Try it: Beginning with the first line of the data below, reproduce every line unchanged, ending with the line that holds "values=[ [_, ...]".

Data section:
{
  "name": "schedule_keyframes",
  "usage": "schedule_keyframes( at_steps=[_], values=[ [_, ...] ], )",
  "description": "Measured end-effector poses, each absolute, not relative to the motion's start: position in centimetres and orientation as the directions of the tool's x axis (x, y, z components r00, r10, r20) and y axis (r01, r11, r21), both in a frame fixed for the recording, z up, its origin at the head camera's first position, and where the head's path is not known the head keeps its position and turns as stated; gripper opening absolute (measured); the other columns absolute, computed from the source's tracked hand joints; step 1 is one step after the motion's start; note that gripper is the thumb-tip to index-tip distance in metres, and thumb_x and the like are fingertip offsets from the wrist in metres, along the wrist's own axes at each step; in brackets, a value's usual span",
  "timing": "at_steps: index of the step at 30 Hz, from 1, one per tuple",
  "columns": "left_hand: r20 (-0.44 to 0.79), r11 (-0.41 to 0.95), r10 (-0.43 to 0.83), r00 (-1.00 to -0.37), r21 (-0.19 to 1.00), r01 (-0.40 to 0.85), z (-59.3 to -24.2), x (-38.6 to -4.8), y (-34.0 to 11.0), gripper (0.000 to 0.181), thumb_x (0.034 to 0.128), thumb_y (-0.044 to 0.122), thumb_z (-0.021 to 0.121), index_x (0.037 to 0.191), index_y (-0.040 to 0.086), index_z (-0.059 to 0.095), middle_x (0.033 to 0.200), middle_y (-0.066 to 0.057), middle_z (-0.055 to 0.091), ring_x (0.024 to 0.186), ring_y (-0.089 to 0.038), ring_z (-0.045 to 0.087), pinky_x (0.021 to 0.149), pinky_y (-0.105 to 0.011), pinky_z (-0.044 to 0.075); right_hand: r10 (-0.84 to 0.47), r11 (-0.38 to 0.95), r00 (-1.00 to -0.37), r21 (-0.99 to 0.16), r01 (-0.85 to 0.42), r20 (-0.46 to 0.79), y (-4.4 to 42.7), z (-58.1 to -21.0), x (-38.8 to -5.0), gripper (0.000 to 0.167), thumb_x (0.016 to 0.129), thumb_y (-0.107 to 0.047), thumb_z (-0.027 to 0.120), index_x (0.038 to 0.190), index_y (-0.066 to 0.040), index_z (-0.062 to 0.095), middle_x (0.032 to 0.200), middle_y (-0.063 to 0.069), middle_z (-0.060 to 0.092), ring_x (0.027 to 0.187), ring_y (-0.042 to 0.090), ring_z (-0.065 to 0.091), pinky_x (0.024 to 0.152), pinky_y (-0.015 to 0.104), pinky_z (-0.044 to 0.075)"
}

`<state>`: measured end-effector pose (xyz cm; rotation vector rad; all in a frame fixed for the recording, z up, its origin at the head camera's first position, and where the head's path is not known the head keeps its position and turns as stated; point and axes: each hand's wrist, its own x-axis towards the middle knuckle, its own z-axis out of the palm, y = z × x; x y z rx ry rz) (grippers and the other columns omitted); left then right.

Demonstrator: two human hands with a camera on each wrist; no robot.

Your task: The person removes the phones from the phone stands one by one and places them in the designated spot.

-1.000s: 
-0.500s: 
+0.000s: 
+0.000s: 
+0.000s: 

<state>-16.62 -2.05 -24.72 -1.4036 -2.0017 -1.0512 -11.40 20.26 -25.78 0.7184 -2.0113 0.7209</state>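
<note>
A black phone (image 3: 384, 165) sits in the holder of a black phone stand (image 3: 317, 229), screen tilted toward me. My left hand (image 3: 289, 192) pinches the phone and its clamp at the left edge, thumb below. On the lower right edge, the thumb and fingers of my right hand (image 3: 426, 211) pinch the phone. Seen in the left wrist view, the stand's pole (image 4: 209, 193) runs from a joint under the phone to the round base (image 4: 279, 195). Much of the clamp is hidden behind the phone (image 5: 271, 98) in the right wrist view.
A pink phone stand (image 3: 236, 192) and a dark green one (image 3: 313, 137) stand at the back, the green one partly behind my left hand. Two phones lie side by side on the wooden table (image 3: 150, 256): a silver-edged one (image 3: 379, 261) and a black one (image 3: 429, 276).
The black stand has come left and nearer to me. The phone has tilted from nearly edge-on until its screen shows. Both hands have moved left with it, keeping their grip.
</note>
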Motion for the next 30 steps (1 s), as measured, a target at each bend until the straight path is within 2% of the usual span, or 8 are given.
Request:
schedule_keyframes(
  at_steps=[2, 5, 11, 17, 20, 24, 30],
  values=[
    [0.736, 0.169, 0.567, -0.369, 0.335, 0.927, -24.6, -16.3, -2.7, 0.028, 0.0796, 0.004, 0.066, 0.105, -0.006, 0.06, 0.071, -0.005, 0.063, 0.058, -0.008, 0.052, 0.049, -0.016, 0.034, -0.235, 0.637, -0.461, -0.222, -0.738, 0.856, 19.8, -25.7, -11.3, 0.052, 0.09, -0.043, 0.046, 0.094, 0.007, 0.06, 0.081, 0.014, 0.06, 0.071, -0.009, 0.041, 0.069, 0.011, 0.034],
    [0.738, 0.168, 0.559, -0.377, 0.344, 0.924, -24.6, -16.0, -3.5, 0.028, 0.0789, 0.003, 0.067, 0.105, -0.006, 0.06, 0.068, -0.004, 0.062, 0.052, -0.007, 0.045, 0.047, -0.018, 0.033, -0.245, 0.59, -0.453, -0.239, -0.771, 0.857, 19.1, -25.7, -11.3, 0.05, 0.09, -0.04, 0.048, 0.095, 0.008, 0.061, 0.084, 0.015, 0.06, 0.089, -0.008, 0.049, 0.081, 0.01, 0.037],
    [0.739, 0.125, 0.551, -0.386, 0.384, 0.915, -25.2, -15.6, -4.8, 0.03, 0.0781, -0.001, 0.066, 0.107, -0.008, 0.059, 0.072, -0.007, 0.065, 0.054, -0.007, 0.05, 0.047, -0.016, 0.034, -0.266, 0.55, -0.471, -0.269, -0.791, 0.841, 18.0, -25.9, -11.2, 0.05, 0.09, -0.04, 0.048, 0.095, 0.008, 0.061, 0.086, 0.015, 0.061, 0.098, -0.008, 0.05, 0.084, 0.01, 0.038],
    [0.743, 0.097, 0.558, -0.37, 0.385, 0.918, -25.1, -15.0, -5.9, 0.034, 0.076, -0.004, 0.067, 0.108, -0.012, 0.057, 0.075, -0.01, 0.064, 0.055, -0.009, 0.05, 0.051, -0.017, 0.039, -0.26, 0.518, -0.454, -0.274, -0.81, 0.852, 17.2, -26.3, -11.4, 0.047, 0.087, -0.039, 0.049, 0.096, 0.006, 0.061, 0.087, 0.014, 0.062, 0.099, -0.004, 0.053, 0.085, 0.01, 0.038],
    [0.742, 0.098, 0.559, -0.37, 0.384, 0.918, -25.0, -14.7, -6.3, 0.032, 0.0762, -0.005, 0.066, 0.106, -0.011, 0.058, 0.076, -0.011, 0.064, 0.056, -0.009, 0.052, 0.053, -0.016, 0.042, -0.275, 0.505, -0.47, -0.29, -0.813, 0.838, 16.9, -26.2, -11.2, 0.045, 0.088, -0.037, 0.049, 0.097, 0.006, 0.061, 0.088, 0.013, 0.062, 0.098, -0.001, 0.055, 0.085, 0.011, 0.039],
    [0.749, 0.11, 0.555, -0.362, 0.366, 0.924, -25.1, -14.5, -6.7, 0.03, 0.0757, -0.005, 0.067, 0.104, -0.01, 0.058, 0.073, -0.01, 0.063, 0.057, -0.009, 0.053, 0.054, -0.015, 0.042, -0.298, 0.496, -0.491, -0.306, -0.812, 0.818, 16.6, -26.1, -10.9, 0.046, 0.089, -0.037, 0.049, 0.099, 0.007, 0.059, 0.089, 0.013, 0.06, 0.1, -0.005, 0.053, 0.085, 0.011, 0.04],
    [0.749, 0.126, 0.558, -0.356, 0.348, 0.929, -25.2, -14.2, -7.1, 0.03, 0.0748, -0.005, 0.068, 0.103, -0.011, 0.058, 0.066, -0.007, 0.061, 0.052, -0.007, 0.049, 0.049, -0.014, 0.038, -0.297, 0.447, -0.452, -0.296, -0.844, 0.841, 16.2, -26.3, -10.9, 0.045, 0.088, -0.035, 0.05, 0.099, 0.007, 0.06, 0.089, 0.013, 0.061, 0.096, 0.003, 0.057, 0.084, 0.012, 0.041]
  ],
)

Task answer:
{
  "name": "schedule_keyframes",
  "usage": "schedule_keyframes( at_steps=[_], values=[ [_, ...] ], )",

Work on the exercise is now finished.